How to Fetch CNN Breaking Tweets and Make Simple Statistics Automated with Python

What will we cover

  • We will use the tweepy library
  • Read the newest tweets from CNN Breaking
  • Make simple word statistics on the news tweets
  • See if we can learn anything from it

Preliminaries

The Code that does the magic

import tweepy

# personal details insert your key, secret, token and token_secret here
consumer_key = ""
consumer_secret = ""
access_token = ""
access_token_secret = ""

# authentication of consumer key and secret
auth = tweepy.OAuthHandler(consumer_key, consumer_secret)
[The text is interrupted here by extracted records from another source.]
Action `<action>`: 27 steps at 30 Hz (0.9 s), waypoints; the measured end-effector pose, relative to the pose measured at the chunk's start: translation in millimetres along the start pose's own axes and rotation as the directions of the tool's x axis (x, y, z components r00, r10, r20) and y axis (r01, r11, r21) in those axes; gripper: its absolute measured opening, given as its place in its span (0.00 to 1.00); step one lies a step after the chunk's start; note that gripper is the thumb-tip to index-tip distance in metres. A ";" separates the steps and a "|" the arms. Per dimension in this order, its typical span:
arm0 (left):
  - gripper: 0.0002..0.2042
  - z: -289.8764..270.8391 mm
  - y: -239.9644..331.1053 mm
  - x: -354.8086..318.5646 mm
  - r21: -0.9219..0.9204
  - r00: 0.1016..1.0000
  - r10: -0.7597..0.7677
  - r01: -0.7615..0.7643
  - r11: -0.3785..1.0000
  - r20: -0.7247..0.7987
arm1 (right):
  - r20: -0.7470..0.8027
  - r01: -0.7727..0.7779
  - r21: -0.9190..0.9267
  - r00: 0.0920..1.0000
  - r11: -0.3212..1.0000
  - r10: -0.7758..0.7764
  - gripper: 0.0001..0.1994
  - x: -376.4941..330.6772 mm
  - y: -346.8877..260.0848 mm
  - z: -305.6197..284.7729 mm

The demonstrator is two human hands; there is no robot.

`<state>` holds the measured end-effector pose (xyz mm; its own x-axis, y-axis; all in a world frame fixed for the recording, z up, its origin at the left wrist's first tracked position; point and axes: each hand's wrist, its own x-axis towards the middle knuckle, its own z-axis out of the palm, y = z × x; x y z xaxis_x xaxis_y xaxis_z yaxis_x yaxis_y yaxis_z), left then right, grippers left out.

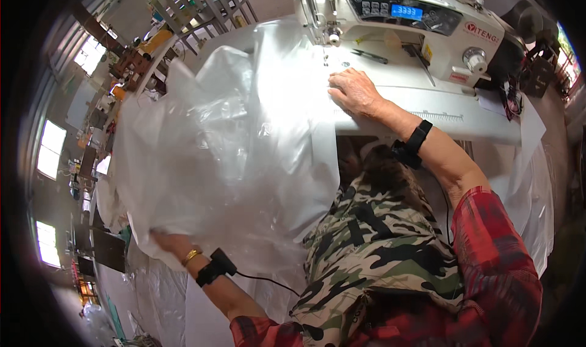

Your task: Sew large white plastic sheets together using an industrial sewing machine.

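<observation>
A large sheet of clear plastic film point(232, 145) billows over the left side of a white sewing machine table point(427, 112). My right hand point(354, 91) lies flat on the film's edge, close to the needle area point(332, 38) of the white sewing machine point(427, 23). Down at the lower left, my left hand point(168, 242) reaches under the film and grips its lower edge; the fingers are mostly hidden by the plastic. Both wrists carry a black strap device.
Scissors point(369, 55) and a thin tool lie on the machine bed behind my right hand. The machine's panel has a blue display point(407, 11). A metal rack point(201, 5) stands at the back left. More plastic sheeting point(152, 292) is piled low on the left.
</observation>
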<state>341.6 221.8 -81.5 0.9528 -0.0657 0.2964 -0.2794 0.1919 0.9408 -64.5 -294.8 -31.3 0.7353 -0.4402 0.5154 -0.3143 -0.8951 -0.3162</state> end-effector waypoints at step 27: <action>0.16 319.7 59.3 -48.8 0.264 0.431 0.126 -0.730 0.630 0.893 | 0.451 -0.489 0.862 0.860 0.132 0.239 0.11 -98.1 -156.7 35.8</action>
<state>240.6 -76.7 12.4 0.2696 -0.8791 0.3931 -0.9032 -0.0892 0.4199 -65.9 -108.9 -60.7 0.8280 -0.5606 0.0086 0.1169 0.1577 -0.9805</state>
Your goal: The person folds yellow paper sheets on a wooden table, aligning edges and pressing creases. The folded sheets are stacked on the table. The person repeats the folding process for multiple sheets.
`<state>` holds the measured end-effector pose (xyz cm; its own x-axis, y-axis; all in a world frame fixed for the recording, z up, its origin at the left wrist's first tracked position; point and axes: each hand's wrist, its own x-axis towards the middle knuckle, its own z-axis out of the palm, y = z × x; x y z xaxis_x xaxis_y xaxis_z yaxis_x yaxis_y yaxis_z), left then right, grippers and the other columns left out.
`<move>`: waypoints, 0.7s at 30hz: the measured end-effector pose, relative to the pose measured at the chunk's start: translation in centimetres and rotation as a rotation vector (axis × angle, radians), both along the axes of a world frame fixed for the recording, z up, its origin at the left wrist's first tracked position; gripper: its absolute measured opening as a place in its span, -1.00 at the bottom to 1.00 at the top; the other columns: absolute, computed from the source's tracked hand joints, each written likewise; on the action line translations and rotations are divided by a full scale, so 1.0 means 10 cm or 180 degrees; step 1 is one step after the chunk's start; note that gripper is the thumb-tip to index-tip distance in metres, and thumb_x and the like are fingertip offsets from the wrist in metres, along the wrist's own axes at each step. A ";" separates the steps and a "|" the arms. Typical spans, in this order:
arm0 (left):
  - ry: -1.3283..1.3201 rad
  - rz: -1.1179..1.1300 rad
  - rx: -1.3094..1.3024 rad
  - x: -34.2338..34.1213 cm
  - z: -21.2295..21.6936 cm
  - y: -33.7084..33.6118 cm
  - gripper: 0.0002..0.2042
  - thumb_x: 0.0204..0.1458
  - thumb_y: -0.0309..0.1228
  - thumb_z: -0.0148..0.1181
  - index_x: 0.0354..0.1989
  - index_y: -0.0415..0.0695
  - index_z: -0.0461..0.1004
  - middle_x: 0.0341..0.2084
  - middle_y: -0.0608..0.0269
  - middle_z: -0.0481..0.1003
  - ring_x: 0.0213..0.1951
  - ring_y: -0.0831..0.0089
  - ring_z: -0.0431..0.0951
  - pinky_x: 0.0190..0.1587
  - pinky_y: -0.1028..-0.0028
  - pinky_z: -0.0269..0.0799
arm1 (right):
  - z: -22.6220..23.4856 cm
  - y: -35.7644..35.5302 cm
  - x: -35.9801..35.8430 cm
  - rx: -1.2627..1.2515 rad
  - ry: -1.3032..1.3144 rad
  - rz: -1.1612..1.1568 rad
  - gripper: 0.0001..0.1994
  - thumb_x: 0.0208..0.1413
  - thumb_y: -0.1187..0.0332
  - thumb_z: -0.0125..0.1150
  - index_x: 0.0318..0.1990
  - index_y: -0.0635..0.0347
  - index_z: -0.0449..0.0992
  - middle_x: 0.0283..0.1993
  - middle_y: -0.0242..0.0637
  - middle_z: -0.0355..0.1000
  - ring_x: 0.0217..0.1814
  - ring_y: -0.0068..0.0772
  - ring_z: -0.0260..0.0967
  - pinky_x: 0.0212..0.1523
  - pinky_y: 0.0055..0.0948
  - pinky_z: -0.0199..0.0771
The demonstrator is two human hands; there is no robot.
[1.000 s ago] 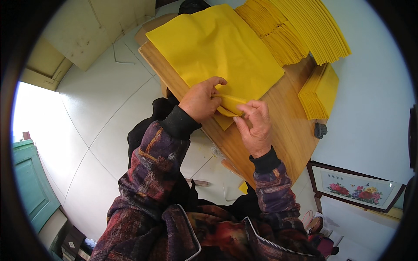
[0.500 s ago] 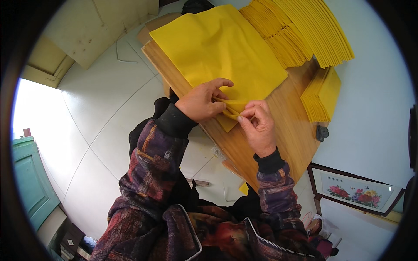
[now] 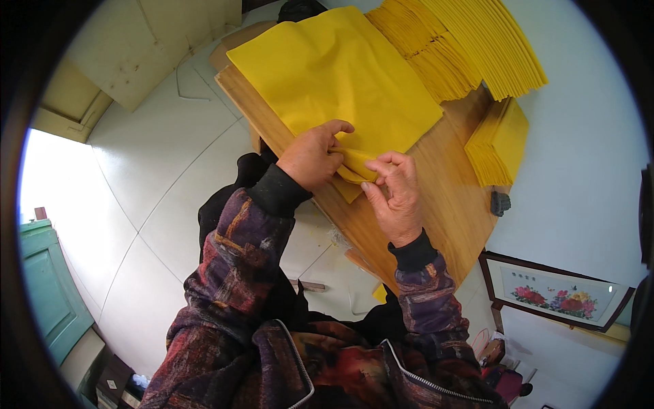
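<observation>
The left hand [image 3: 310, 158], at the centre of the frame, is mostly closed, its thumb and curled fingers holding the near corner of a yellow fabric sheet [image 3: 334, 75], with the index finger reaching forward over the cloth. Just beside it, the right hand [image 3: 395, 198] is partly closed: its thumb tip is at the raised, folded lip of that corner and its fingers bend in toward the thumb, though I cannot tell whether they grip the cloth. The sheet lies slightly rumpled across a wooden desk [image 3: 443, 198], from the top centre of the frame down to both hands. Stacked folded yellow fabric [image 3: 487, 51] fills the upper right, with a smaller folded stack [image 3: 501, 143] below it and a small dark grey object [image 3: 500, 203] near the desk's right edge. A framed flower picture [image 3: 555, 290] is at the lower right
</observation>
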<state>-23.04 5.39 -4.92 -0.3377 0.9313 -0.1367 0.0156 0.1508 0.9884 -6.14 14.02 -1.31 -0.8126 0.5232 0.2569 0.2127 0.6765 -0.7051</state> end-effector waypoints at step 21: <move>-0.0143 -0.0331 0.0229 -0.09 0.00 -0.05 -0.52 -0.03 -0.60 0.01 0.15 -0.19 0.22 -0.27 0.13 0.48 -0.48 0.54 0.46 -0.41 0.58 0.44 | 0.04 0.06 -0.03 -0.0548 -0.0115 -0.0018 -0.87 -0.07 0.67 0.20 -0.40 0.24 0.43 0.00 -0.31 0.18 -0.38 -0.70 0.13 -0.44 -0.70 0.20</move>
<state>-23.92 4.84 -4.91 -0.2338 0.9689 -0.0811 -0.0171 0.0793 0.9967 -6.49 14.63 -0.96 -0.8166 0.5615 0.1337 0.2435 0.5453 -0.8021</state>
# authentication of access token and secret
auth.set_access_token(access_token, access_token_secret)
api = tweepy.API(auth)

# Creation of the actual interface, using authentication
api = tweepy.API(auth)

# Use a dictionary to count the appearances of words
stat = {}

# Read the tweets from @cnnbrk and make the statistics
for status in tweepy.Cursor(api.user_timeline, screen_name='@cnnbrk', tweet_mode="extended").items():
    for word in status.full_text.split():
        if word in stat:
            stat[word] += 1
        else:
            stat[word] = 1

# Let's just print the top 10
top = 10

# Let us sort them on the value in reverse order to get the highest first
for word in sorted(stat, key=stat.get, reverse=True):
    # leave out all the small words
    if len(word) > 6:
        print(word, stat[word])
        top -= 1
        if top < 0:
            break

The result of the above (done May 30th, 2020)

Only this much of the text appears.